Crown Melbourne Accused of Money Laundering after a Whistleblower Posts a Shocking Video

October 22nd, 2019 5.00pm

A recently leaked video footage of alleged money laundering at the Crown Casino Melbourne has sent shockwaves throughout the Australian gaming industry.

The video in question was published by three anonymous gaming regulators, allegedly showing wrongdoings in the venue’s VIP room managed by the Macau-based Suncity.

Another Blow for Crown and Suncity

The footage itself shows stash of $50 and $100 bills unloaded from a large bag within the premises of the Melbourne casino. That’s yet another blow for both Crown and Suncity, which have been busy recently, trying to put out a number of fires.

Only a couple of months ago, Australian Channel Nine’s show “60 Minutes” made serious allegations against Crown Resorts, accusing one of the country’s largest gaming and entertainment groups of being connected to junket operators.

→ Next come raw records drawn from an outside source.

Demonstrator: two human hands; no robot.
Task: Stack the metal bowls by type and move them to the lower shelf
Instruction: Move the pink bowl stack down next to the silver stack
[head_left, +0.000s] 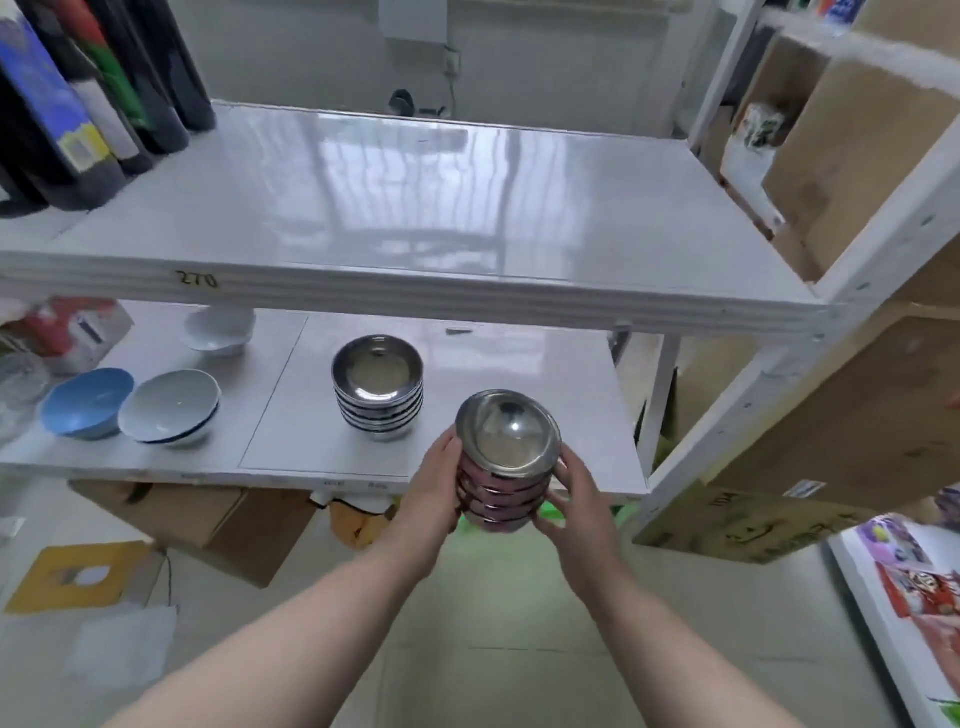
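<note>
A stack of several metal bowls (506, 462) with reddish outer sides is held between both my hands at the front edge of the lower shelf (519, 364). My left hand (434, 493) presses its left side and my right hand (574, 506) cups its right side. The stack tilts slightly toward me, the top bowl's shiny inside showing. A second stack of several metal bowls (378, 387) with dark banded sides stands on the lower shelf, just left and behind. The upper shelf (415, 208) is bare in the middle.
On the lower shelf's left stand a blue bowl (85, 402), a white bowl (169, 405) and another white bowl (218, 330) further back. Dark bottles (93, 93) crowd the upper shelf's left end. Cardboard boxes (857, 389) fill the right; boxes and papers lie on the floor.
</note>
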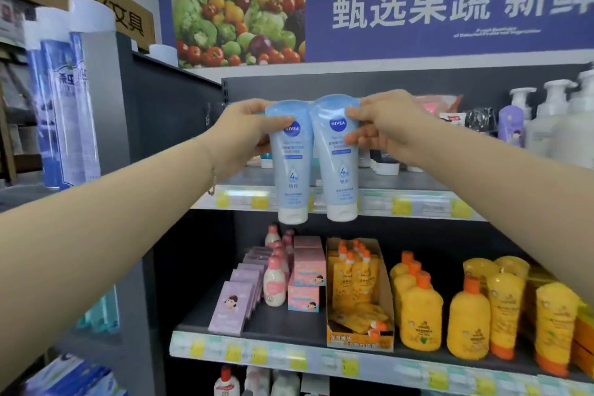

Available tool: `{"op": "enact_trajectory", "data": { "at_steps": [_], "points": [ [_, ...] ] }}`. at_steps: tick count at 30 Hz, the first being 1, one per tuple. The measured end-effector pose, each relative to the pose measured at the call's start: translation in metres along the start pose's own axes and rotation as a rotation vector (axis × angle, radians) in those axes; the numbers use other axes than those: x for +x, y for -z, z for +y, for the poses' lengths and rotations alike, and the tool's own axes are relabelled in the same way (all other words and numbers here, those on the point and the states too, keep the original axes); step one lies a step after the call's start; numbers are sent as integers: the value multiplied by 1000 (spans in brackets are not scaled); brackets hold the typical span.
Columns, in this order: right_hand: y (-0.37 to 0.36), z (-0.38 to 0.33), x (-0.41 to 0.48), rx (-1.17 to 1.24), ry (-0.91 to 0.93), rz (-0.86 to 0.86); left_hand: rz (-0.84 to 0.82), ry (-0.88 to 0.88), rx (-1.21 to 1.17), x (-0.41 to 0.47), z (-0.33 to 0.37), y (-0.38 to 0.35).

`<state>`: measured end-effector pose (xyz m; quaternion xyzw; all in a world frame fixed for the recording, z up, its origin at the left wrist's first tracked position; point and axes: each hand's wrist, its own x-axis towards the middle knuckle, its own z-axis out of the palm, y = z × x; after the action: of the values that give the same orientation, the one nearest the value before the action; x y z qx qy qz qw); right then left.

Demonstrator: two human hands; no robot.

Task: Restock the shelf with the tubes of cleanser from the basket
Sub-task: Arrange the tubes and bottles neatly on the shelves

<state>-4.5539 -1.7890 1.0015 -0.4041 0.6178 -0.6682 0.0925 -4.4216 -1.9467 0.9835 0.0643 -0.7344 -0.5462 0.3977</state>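
Two pale blue plastic cleanser tubes hang cap-down, long axes vertical, side by side just before the grey upper shelf (pixel 424 182), left hand (pixel 247 135) pinching the left tube (pixel 291 167), right hand (pixel 385 128) pinching the right tube (pixel 339 164), both equally near.

Two pale blue tubes up front, the left tube (pixel 291 170) and the right tube (pixel 339 170), each white-capped, with a dark blue round logo and white lettering. Below, yellow bottles (pixel 421 318) with orange caps, pink boxes (pixel 307 267), lilac boxes (pixel 233 309). Dark grey shelf (pixel 418 180), yellow price tags (pixel 401 205). Overhead, a blue banner (pixel 450 42) with white characters and a red-and-green produce print.
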Motion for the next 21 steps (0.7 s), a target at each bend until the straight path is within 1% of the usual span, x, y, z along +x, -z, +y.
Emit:
{"op": "enact_trajectory", "data": {
  "at_steps": [5, 10, 21],
  "points": [
    [-23, -16, 31, 19, 14, 69, 23, -37, -29, 30, 15, 33],
    [-56, -20, 58, 15, 20, 129, 45, -59, -34, 53, 16, 63],
    [-123, -4, 104, -4, -33, 240, 147, 4, -49, 117, -21, 107]
  ]
}}
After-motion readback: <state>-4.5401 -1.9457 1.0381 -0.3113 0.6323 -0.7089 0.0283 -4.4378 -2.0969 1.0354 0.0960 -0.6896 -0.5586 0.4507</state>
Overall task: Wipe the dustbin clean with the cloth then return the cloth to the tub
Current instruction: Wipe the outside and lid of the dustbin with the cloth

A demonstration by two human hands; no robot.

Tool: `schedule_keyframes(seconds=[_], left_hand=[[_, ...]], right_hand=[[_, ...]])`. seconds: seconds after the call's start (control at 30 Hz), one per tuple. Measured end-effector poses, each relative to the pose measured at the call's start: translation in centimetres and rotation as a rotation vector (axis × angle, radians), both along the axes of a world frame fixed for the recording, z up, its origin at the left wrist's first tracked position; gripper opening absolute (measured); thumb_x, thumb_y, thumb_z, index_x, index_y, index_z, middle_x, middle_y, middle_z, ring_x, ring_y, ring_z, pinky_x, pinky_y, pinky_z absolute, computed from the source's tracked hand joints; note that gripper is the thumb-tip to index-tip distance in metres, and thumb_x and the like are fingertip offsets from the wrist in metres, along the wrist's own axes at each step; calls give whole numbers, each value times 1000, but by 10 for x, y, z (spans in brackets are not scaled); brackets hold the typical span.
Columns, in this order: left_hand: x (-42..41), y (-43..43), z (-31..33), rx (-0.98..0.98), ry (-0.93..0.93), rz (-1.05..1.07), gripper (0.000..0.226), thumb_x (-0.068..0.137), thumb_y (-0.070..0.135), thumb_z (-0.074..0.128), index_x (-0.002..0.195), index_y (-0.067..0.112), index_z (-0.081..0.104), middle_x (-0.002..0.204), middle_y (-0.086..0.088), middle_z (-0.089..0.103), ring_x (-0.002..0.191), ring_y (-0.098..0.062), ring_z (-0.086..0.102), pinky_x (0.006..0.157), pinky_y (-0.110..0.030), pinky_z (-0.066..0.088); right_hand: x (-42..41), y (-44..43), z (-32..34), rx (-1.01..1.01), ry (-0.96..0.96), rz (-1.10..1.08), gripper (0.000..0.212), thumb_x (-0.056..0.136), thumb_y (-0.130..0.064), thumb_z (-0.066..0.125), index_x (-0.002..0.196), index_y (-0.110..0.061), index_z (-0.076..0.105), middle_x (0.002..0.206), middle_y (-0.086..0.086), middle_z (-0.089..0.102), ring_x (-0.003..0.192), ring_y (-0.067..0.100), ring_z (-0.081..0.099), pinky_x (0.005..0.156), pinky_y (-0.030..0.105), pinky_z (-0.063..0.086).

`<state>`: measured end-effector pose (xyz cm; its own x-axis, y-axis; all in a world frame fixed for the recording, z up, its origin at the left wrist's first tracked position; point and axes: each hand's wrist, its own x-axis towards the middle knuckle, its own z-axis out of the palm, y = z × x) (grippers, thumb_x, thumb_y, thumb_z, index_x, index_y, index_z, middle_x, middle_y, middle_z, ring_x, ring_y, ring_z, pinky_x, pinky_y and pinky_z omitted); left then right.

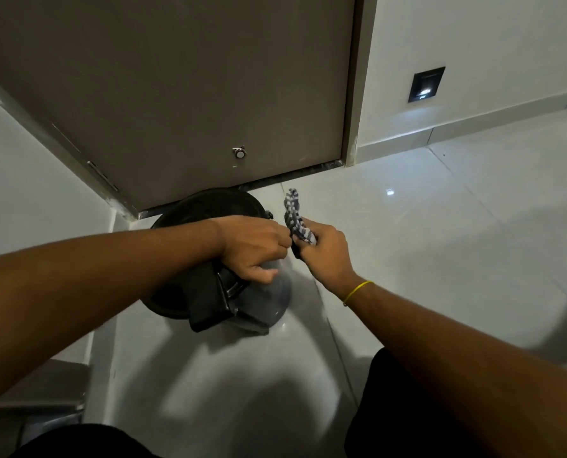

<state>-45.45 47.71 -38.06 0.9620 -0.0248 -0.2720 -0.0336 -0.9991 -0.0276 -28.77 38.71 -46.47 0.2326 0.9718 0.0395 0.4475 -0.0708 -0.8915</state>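
Observation:
A dark round dustbin (209,206) with a grey lid stands on the floor just before the door. My left hand (252,249) hovers over its lid, fingers curled, its fingertips pinching one end of a grey-and-white checked cloth (296,216). My right hand (325,249) grips the same cloth from the right, and the cloth's free end sticks up between the two hands. No tub is in view.
A brown door (183,94) with a door stopper (239,153) rises behind the bin. White walls flank it, and a small wall light (425,84) glows on the right. Glossy white floor tiles (440,226) spread to the right. My dark-clad knees sit at the bottom edge.

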Motion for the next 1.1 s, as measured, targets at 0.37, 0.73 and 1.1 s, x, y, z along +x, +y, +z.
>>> schedule_keyframes(seconds=[0.37,0.73,1.1], left_hand=[[-80,-30,5,-88,-323,367,21,93,27,62,87,8,62,90,-15,63,82,-31,55,82,-40,48],[-130,-80,-51,-137,-468,579,22,87,24,52,73,7,54,76,-13,54,70,-30,47,70,-41,46],[-123,-90,-57,-232,-753,867,44,91,24,37,60,-2,55,63,-17,57,59,-33,53,64,-31,40]], right_hand=[[-48,-17,20,104,-404,528,75,104,-60,44,168,-22,36,174,2,40,162,27,36,131,55,28],[-54,-27,5,33,-583,747,59,112,-47,25,170,-34,30,180,-5,26,166,19,24,129,53,24],[-53,-102,-38,104,-643,611,56,115,-58,15,169,-53,2,183,-15,-2,171,16,-3,132,45,8]])
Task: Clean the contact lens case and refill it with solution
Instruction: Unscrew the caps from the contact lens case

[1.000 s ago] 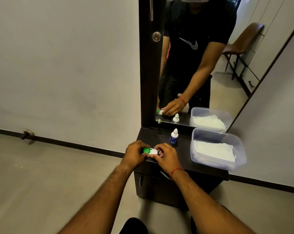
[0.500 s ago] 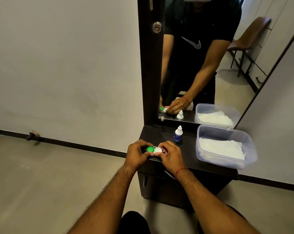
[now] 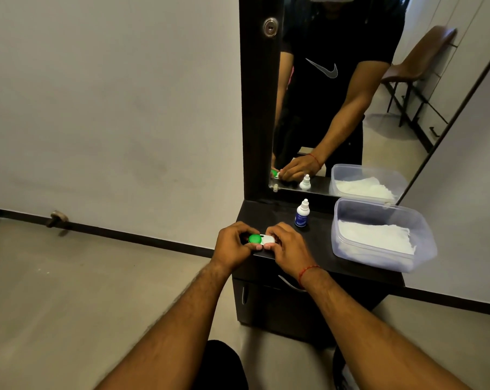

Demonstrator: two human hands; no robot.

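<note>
Fingers: the left hand (image 3: pixel 232 244) pinches the green end of the case (image 3: pixel 262 239), its fingers (image 3: pixel 243 230) curled over the top and the thumb underneath. The right hand (image 3: pixel 290 250) grips the white end the same way.
Case: a small two-well lens case with a green cap (image 3: pixel 255 238) on the left and a white cap (image 3: pixel 269 240) on the right, both on. It is held at the near left edge of the top (image 3: pixel 319 243); whether it touches the surface cannot be told.
Step in hand: probably unscrewing a cap. One hand should hold the body steady while the other turns a single cap. Keep the case level so old solution does not spill, and set the loose cap well back from the near edge.
Bottle (image 3: pixel 302 213): small and white with a blue label, capped and upright, just beyond the right hand.
Tub (image 3: pixel 373 258): clear plastic with no lid, holding white tissues (image 3: pixel 376 239), on the right of the top, apart from the bottle.
Surface: a narrow dark cabinet top with a drawer (image 3: pixel 291 285) beneath.
Mirror (image 3: pixel 350 94): tall and dark-framed, at the far edge of the top. It reflects the hands, bottle, tub and a brown chair (image 3: pixel 423 60).
Room: a pale wall (image 3: pixel 111 108) on the left, a grey floor (image 3: pixel 69 291) with dark skirting, and a doorstop (image 3: pixel 56 218) far left.
</note>
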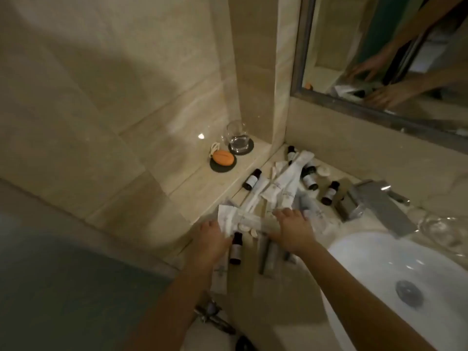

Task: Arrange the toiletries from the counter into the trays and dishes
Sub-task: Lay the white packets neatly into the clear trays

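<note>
Left hand (212, 238) pinches a white sachet (228, 217); right hand (291, 225) rests spread on packets (278, 188); faucet (374, 201) just beside.

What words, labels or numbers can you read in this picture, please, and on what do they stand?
No text here can be read.
On the dark bottles: pale labels, print too blurred to read.
On the white sachets: faint dark print, too small and blurred to read.
On the grey tubes: no marks that can be made out.
</note>
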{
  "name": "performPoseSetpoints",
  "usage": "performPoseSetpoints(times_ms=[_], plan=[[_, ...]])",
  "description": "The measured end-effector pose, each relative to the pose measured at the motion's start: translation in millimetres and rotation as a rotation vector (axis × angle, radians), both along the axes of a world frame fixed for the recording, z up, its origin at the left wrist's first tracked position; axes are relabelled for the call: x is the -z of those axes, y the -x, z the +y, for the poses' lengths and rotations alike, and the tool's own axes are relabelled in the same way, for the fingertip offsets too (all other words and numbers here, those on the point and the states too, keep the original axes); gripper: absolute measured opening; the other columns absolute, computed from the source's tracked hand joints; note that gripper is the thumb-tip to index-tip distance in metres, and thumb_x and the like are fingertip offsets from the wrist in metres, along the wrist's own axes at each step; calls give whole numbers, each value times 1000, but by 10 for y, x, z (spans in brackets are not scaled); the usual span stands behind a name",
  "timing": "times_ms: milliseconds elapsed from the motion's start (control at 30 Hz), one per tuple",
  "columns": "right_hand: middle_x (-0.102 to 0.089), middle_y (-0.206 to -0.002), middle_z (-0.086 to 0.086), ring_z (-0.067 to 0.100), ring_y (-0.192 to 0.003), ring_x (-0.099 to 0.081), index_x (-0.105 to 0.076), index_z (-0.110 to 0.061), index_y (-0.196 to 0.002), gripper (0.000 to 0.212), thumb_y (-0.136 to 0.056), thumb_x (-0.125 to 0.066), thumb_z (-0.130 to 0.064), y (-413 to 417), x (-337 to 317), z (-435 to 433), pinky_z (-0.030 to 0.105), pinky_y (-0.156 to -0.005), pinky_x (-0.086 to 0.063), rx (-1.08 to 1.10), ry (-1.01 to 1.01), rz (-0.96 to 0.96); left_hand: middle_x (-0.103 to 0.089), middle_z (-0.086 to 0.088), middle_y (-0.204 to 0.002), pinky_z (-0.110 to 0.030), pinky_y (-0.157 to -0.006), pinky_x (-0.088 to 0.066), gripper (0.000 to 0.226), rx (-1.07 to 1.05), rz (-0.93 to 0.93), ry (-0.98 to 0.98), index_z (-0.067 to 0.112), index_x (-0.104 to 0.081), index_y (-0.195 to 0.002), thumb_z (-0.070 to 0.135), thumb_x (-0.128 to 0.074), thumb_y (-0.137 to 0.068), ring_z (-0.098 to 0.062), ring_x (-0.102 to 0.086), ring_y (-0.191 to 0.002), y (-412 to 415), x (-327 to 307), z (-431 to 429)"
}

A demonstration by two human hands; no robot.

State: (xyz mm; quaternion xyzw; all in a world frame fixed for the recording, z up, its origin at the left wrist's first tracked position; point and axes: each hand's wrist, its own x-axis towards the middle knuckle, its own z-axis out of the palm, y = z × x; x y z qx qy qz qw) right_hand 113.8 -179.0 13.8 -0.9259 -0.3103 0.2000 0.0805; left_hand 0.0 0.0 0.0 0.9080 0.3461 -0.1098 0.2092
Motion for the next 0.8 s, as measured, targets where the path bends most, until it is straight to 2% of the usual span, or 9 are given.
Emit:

For those unfamiliar with this term, junket operators act as a middleman, organizing trips for players from mainland China, where gambling is not allowed. The junket operators lend players money as well, bypassing the restrictions imposed by the Chinese authorities.

According to the allegations made by the TV show, Crown simply ignored the fact the money originated from the junkets. At the same time, Crown used the loopholes in the Australian visa system to allow VIP players into Australia without the proper customs checks.

The show cited a report published by the Hong Kong Jockey Club back in 2017, informing Australian police about the involvement of Suncity CEO Alvin Chau in money-laundering activities, and linking him to the triads.

Suncity is the biggest junket operator doing business in Macau, whose operations are estimated to be worth several billion dollars. This conglomerate has diversified in the last couple of years, investing substantial funds in various casino projects.

“Sensationalized” and “Deceitful” Investigation

Responding to these allegations, Crown said the investigation conducted by the 60 Minutes had been “sensationalized” and “deceitful”, aimed at damaging the company’s reputation.

The video was taken from Crown’s security cams and was sent to Andrew Wilkie, an independent politician known for his anti-gambling position, by Victoria State gambling inspectors whose identity hasn’t been revealed.

Commenting on the footage, Wilkie explained the whistleblowers had told him they were fed up with the fact the authorities weren’t looking into illicit activities going on at the Suncity VIP room.

One whistleblower said that it was possible for anyone to simply walk into with any amount of money, and launder it. He further said it was obvious that nobody really cared, as Crown got to do whatever they wanted.

“They can bring anybody into the casino, they can bring in as much money as they like, nothing is ever said.”

According to him, the situation was more than clear: you have a substantial amount of money of an unknown origin, placed in a shopping bag. “If it was legit, why wasn’t it in the bank?”

Under the provisions of the current anti-money laundering regulations, casino staff is required to ask for proof of the source whenever there’s a transaction involving large cash transactions.

Crown Casino issued an official statement on the matter, pointing out “it had a strong history of compliance with the necessary legal and regulatory requirements”. The statement also stated the recent allegations of money laundering were unsubstantiated.

A spokesman for Crown Casino pointed out the company had a comprehensive anti-money laundering (AML) and counter-terrorism financing (CTF) program, which had been continuously supervised by Austrac (the Australian government’s financial intelligence agency).

Last year, the review of Crown’s licence suggested that the company had undertook “a robust review” of relevant mechanisms to ensure anti-money laundering risks were dealt with.